Wherein τ is a temperature superparameter, f is a pedestrian inquiry sample, V ⁺ is a positive sample pedestrian centroid, K is the number of clustering categories, and the objective of optimizing model parameters by the loss function is to improve the similarity of a pedestrian inquiry example and a corresponding same pseudo-tag pedestrian centroid and reduce the similarity of the pedestrian inquiry example and different pseudo-tag pedestrian centroids;

Step 8: inputting the test set image into the optimal CNN model obtained by training in the step 7 to extract pedestrian characteristics of the image; and calculating the characteristic distance of the pedestrian images in the query set and the test set to obtain an unsupervised pedestrian re-identification result.

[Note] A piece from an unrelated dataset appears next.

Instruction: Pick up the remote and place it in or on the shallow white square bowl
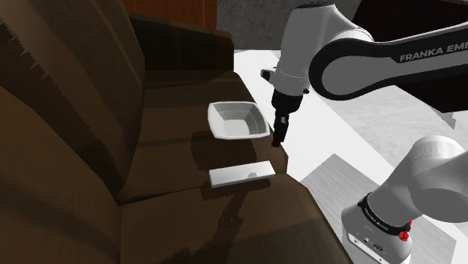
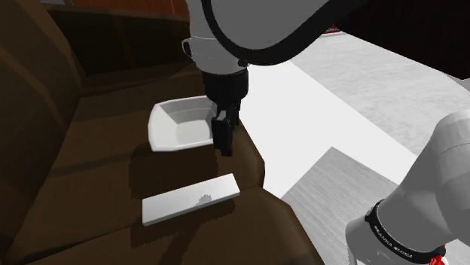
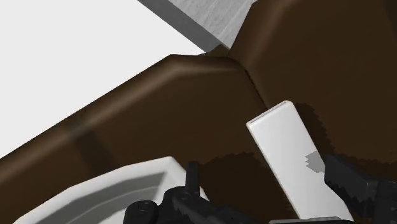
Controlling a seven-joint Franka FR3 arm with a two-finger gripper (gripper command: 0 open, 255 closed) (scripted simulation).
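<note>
A flat white remote [image 1: 240, 175] [image 2: 190, 199] [image 3: 289, 153] lies on the brown sofa seat near its front edge. Beside it on the same cushion sits the shallow white square bowl [image 1: 238, 120] [image 2: 177, 128] [image 3: 127, 175], with nothing in it. My black gripper [image 1: 278, 139] [image 2: 224, 143] [image 3: 262, 167] hangs over the seat's front edge, close to the bowl's rim on the side towards the floor. It points down and its fingers stand apart, open, holding nothing. In the wrist view the remote lies below the gripper, apart from both fingers.
The sofa's backrest [image 1: 67, 127] rises along the shoulder view's left. White floor [image 1: 322, 135] and a grey wood-patterned patch [image 2: 339, 188] lie past the seat's front edge. The robot's stand [image 1: 375, 232] is at the shoulder view's lower right.
</note>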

2. The method for unsupervised pedestrian re-recognition based on the combined training strategy according to claim 1, wherein in step 6, the pedestrian centroid V and the camera centroid C obtained in step 5 are subjected to step 4 to obtain the pedestrian feature X with the discrete values removed; the pedestrian feature X is input into ResNet network for feature extraction, and then a centralized momentum update strategy is executed: firstly, calculating the similarity between the extracted features and the pedestrian centroids of the same pseudo tags, and selecting edge features with minimum similarity to update all pedestrian instance features under the same pseudo tags; then, the invariance characteristic study among cameras is carried out: firstly, calculating the similarity between pedestrian features under the same camera ID and the camera centroid, selecting the pedestrian feature with the largest similarity as a camera invariance feature, and updating all pedestrian instance features under the same pseudo-tag and the camera centroid of the same camera ID by using the feature; and finally, calculating the mass center of the pedestrian by using the updated pedestrian example characteristics, wherein the calculation formula is as follows:

C_k←m_cC_k+(1-m_c)p_k (6)

where V _i is the i-th class pedestrian centroid, C _k is the k-th camera centroid, m is the momentum update parameter, m _c is the camera momentum update parameter, alpha _i represents all pedestrian instance features under the i-th class cluster set, beta _k represents all camera instance features under the k-th camera set, p _k represents the invariance feature of the k-th camera set, Representing edge features of a set of class i clusters,Is a d-dimensional vector, belongs to the nth pedestrian instance feature in the ith cluster set,Representing any one of the features under the class i cluster set.